START DATA SHOWN

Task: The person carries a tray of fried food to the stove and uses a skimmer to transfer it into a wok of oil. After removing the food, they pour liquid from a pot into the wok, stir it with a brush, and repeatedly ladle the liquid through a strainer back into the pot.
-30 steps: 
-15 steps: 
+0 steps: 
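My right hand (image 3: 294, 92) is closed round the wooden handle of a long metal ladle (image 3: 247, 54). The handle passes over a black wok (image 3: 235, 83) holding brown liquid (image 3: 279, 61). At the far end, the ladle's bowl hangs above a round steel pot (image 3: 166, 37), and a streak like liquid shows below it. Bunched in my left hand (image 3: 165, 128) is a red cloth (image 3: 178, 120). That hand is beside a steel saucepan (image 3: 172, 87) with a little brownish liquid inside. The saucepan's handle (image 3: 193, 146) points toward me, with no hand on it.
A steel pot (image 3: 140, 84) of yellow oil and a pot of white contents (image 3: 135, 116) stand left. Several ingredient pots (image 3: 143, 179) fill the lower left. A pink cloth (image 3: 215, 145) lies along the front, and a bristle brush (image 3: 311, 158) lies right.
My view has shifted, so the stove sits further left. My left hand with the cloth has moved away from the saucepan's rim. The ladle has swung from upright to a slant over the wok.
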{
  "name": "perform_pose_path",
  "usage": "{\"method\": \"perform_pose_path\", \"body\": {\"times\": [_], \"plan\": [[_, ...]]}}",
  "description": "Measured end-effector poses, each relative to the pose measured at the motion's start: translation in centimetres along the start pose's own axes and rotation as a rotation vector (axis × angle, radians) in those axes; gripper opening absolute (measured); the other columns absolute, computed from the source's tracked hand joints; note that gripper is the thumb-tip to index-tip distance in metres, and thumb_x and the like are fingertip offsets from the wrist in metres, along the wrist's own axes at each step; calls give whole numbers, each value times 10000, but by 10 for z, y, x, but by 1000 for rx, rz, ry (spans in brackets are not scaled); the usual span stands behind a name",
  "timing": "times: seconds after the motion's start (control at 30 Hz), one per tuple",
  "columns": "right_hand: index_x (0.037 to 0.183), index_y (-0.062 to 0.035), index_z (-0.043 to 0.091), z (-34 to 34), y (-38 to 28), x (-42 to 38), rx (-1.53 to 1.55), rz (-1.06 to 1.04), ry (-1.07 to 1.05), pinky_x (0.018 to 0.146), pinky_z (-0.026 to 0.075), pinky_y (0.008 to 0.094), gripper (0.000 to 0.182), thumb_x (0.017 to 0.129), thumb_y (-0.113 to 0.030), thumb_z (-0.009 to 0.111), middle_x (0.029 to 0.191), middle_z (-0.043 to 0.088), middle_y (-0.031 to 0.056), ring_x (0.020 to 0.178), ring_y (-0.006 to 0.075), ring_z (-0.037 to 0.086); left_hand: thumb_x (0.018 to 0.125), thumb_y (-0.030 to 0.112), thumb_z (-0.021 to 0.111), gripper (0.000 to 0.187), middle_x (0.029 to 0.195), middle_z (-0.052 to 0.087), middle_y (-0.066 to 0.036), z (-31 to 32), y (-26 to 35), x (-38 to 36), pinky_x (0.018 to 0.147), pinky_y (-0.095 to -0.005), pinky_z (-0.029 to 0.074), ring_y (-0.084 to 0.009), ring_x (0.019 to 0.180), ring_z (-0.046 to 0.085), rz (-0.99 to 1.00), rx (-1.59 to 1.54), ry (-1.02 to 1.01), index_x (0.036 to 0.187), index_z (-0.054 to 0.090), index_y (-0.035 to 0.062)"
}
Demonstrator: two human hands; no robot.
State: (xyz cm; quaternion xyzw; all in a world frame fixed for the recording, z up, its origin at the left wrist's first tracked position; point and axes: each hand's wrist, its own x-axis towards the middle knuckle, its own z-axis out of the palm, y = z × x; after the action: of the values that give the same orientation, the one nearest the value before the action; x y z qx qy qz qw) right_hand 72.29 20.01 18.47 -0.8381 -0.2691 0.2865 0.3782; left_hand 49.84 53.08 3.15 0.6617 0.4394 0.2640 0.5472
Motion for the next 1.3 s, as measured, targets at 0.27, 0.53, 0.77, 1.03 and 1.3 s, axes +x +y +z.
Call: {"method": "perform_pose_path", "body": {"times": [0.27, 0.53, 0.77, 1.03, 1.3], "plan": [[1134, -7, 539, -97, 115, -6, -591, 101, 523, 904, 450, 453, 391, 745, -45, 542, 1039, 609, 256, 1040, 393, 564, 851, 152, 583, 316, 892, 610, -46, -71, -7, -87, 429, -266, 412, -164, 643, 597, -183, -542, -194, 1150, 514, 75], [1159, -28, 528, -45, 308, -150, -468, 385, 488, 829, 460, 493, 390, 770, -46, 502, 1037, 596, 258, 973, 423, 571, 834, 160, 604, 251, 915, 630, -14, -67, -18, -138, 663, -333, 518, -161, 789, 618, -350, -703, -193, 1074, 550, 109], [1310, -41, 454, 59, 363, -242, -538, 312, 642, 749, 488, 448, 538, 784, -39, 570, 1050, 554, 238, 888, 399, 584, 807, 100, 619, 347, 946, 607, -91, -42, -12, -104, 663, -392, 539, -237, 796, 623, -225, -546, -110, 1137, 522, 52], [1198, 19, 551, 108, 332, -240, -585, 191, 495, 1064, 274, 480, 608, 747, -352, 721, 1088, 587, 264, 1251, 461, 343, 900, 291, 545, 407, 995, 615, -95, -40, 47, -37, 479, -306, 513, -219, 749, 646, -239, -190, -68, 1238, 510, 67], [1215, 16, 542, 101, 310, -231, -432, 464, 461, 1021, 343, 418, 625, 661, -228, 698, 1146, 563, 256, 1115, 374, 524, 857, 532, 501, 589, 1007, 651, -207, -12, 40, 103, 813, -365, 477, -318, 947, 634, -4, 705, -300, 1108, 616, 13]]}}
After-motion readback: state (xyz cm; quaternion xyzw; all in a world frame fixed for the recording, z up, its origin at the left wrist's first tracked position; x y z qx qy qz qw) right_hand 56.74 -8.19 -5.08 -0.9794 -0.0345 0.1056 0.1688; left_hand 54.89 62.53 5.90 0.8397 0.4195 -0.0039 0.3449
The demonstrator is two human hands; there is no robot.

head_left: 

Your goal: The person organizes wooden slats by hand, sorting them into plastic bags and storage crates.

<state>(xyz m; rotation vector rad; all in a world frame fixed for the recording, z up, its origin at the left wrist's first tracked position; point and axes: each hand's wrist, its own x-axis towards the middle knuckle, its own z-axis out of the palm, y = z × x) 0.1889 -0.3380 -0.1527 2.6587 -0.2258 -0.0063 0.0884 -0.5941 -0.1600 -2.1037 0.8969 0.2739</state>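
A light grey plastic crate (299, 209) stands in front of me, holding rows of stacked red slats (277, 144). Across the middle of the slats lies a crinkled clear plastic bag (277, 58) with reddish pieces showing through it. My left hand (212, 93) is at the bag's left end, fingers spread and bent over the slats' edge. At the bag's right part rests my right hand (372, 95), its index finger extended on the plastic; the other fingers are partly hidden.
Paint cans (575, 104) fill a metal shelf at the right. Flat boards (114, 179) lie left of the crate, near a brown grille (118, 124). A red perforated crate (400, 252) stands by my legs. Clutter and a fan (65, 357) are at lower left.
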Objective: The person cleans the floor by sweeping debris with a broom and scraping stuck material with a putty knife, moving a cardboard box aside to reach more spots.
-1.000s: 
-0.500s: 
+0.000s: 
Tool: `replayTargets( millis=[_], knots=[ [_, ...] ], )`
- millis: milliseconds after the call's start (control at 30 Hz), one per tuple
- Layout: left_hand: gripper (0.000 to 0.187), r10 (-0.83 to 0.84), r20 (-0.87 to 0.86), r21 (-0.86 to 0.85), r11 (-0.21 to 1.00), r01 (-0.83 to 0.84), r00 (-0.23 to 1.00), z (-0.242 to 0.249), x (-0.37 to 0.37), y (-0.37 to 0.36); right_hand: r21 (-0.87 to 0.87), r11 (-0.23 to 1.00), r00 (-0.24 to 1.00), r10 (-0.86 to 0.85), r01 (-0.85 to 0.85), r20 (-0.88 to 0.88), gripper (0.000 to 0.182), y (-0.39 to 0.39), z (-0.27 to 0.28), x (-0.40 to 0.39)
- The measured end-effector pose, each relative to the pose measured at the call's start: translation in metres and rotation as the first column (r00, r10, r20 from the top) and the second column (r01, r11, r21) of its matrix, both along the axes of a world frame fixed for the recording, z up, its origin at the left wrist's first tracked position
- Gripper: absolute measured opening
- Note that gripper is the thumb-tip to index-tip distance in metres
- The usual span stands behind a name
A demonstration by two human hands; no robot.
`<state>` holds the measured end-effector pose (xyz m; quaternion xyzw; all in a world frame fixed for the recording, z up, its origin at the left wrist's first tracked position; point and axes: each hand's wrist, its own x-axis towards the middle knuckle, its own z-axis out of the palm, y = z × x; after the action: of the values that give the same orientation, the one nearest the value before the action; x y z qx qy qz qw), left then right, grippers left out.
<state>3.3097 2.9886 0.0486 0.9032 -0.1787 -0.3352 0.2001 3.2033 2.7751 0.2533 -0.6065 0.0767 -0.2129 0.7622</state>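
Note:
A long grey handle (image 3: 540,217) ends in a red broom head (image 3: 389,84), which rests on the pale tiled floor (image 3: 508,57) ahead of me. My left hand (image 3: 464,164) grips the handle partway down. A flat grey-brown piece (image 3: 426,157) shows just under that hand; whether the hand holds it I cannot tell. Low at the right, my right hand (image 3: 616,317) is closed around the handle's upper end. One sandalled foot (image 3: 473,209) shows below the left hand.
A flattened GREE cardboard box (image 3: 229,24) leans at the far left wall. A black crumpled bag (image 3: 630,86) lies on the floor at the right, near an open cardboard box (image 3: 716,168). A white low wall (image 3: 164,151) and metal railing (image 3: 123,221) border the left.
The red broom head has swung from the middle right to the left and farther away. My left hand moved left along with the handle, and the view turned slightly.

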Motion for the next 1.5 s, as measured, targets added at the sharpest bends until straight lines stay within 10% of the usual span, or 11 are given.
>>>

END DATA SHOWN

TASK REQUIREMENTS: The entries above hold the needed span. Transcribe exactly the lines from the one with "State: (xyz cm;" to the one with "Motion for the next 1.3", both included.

WORKED SOLUTION:
State: (xyz cm; quaternion xyzw; all in a world frame fixed for the recording, z up, its origin at the left wrist's first tracked position; point and axes: each hand's wrist, its own x-axis towards the middle knuckle, its own z-axis out of the palm, y = z × x; after the action: of the values that give the same orientation, the one nearest the value before the action; x y z qx qy qz qw) right_hand 72.29 20.01 18.47 -0.8381 -0.2691 0.2865 0.3782; left_hand 49.84 53.08 3.15 0.6617 0.4394 0.2640 0.5472
Motion for the next 1.3 s, as measured, targets at 0.27, 0.53, 0.77, 1.03 and 1.3 s, axes +x +y +z.

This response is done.